House panel advances legislation to keep 'sexually explicit materials' out of schools

By Howard Fischer/Capitol Media Services
Published: Friday, January 28, 2022 - 12:30pm

A House panel approved legislation late Tuesday that is aimed at keeping "sexually explicit materials" out of the hands of school children.

But the discussion about HB 2495 at the Education Committee turned into a debate whether this was a bid to quash all references to homosexuality in public schools.

Rep. Jake Hoffman (R-Queen Creek) said he crafted the measure after finding what he said were books and other materials available at some schools — none in the Gilbert district which he represents — that showed sexual activity. He even held up drawings of young people having sex or masturbating.

Hoffman did agree to amend the measure to exempt "classical literature" and "early American literature," though in both cases, a parent would need to approve each specific reading. That drew some questions about what fits within that — it is not defined in the bill — and whether it would preclude reading texts like "The Color Purple" which has a rape scene.

But the real objection came to exactly where Hoffman seeks to draw the line. As approved, HB 2495 would ban any materials that depict "sexual conduct." And Hoffman went on to define that including "acts of masturbation, homosexuality (and) sexual intercourse."

That drew questions from Rep. Daniel Hernandez (D-Tucson) one of a handful of openly gay legislators at the Capitol. He pointed out that it was less than three years ago that lawmakers finally removed prohibitions from sex education laws that prohibited teachers from promoting homosexuality as a positive lifestyle. That same law also spelled out that if schools taught about "safe sex" they could not say there is any such possibility when it involves homosexual conduct.

"No one advocates teaching pornography," Hernandez said.

"What this bill does is once again try and erase the LGBTQ community from Arizona public schools under the guise of protecting children," he said. "Children keep getting used as footballs for politics."

He said Hoffman could accomplish his goal by simply prohibiting depictions of sexual conduct without making a specific reference to homosexuality. That view was shared by Rebecca Beebe, lobbyist for the Arizona School Administrators Association who said a specific reference to homosexuality was not only unnecessary but also could raise questions.

Hoffman, however, refused to remove the reference to homosexuality.

"I understand the point that you're attempting to make," he told Hernandez.

"However, it's a political point that you're trying to score," he continued. "It actually isn't relevant to the merits of the bill."

Hernandez said, though, that Hoffman invites such criticism because nowhere in the bill does it define "acts of homosexuality," leaving it up to interpretation. For example, he asked whether a picture or description of two men kissing could be considered a "homosexual act" which would subject the teacher and school district to punishment.

"I'm here, once again, having to stand up and say, 'This is something that is wrong,' " he said. "Homosexuality is not inherently wrong."

Hoffman said his legislation is not about sexual orientation.
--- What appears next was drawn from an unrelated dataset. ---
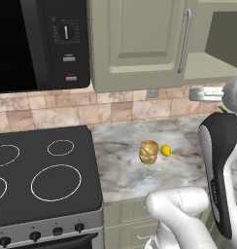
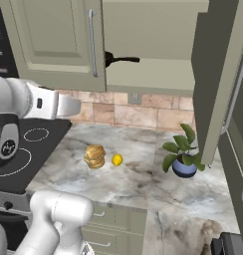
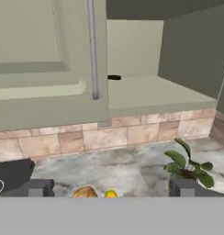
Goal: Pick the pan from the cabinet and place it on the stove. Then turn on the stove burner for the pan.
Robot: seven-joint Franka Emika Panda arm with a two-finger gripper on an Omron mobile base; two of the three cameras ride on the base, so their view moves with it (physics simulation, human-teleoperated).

"I don't care what you do," he said.

"This is not an issue of homosexuality," Hoffman continued. "This is an issue of should sexually explicit materials which has been well documented in terms of medical science has an adverse effect on children, and whether or not it should be shown in K-12 classrooms."

But some lawmakers appeared uncomfortable with the whole idea of any materials dealing with homosexuality – whether explicit or otherwise – being in classrooms at all. Rep. John Fillmore (R-Apache Junction) who is 71, said that there has been a change in the "homosexuality agenda" since he graduated from high school in 1969.
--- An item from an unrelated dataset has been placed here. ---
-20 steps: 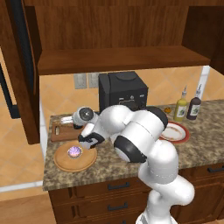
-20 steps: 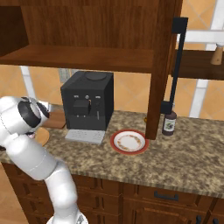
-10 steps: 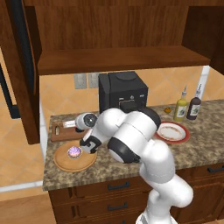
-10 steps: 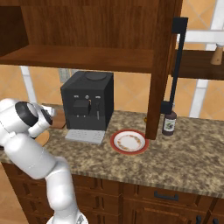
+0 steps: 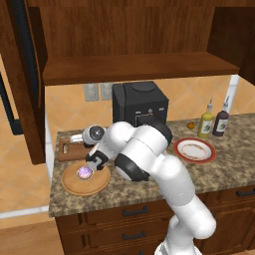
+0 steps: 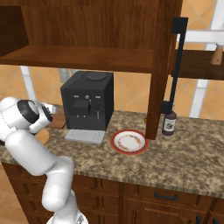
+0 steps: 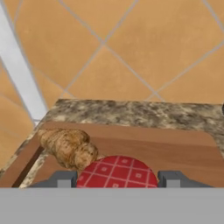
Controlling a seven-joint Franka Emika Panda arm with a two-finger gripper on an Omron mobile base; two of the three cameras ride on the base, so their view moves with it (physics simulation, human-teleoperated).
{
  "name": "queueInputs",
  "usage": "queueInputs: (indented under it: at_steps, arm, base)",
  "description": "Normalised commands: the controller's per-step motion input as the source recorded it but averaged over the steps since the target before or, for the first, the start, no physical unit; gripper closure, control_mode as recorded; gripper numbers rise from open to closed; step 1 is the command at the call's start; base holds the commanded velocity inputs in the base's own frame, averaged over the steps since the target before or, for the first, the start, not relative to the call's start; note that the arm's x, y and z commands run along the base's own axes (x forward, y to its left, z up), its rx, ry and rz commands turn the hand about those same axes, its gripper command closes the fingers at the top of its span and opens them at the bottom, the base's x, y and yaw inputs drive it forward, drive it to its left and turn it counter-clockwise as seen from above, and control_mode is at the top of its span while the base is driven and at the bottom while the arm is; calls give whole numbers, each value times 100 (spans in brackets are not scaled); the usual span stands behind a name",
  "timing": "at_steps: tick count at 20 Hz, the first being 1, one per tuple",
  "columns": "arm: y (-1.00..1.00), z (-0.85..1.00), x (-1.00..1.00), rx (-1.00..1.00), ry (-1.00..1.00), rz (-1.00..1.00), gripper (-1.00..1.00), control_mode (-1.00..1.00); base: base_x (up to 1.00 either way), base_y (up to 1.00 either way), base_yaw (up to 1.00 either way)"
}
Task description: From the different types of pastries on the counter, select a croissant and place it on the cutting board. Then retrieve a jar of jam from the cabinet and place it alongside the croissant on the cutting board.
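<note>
Hand view: fingers (image 7: 58, 179) clamping jam jar (image 7: 117, 172)

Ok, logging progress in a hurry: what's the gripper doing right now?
Gripper: shut on the jar of jam, its red checked lid between the finger tips, over the cutting board beside the croissant.

The croissant (image 7: 68, 148) lies just left of the fingers (image 7: 61, 179) on the cutting board (image 7: 175, 146). Ahead and right, the board is bare.
</note>
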Motion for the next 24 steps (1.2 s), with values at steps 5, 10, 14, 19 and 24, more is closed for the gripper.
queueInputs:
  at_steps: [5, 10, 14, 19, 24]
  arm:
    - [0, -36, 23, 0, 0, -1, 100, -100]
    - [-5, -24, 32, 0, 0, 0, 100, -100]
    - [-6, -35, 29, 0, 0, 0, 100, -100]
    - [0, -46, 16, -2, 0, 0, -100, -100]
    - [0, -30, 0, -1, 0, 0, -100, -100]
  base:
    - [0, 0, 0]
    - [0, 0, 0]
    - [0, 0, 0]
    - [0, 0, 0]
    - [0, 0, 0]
"The argument by the homosexual community at that time was, 'What I do in the bedroom is my own business,"' he said.

"And I agree with that," Fillmore continued. "But what has happened over the last many years is it's been brought out of the bedroom."
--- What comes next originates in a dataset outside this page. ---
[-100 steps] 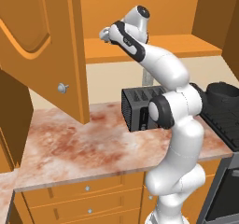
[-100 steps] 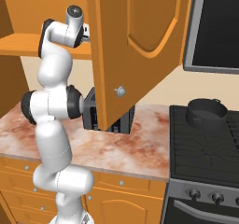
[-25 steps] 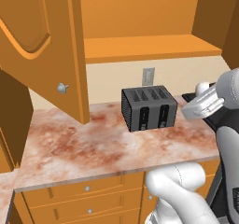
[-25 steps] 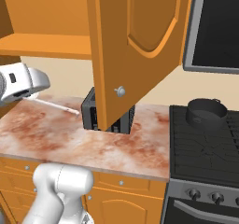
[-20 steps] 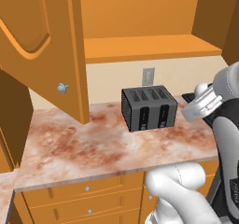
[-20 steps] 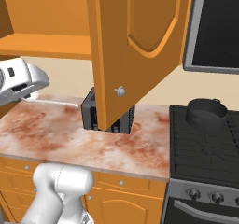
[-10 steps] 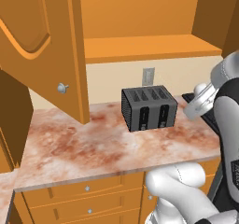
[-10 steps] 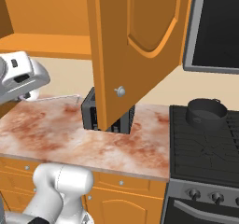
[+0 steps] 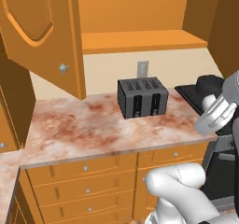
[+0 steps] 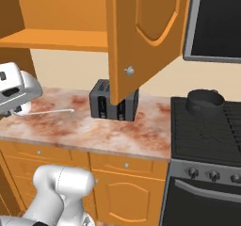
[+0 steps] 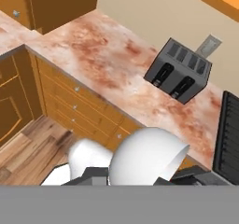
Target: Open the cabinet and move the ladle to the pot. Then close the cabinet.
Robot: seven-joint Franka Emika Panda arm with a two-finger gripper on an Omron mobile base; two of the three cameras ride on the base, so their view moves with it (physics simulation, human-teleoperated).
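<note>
Well, my gripper (image 10: 22,108) is pressed together on the ladle (image 10: 54,111), at the left edge of the right base view. I hold it at the bowl end, I think, though my fingers are hidden behind the hand. The thin handle sticks out level over the counter (image 10: 94,132) and points at the toaster (image 10: 114,106) without reaching it. The pot (image 10: 205,101) sits on the stove (image 10: 207,135), well apart from the ladle, beyond the toaster. The cabinet (image 9: 140,38) stands open, both doors swung out.

Black toaster (image 9: 142,97) on marbled counter (image 9: 79,134).
</note>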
Anyway, he said, the bill has nothing to do with homosexuality.

"But I feel in today's committee the homosexuality agenda is being pushed forward," Fillmore said.

While all those who voted in favor of the measure were Republicans, Rep. Joel John (R-Arlington) expressed some concern about adopting a broad new law.

The former public school teacher said the kinds of materials that Hoffman cited have not shown up in his local school district. In fact, John said, he considers these "isolated incidents" by some "bad actors" that probably could and should be dealt with by local school boards.

After a review by the Rules Committee the measure goes to the full House.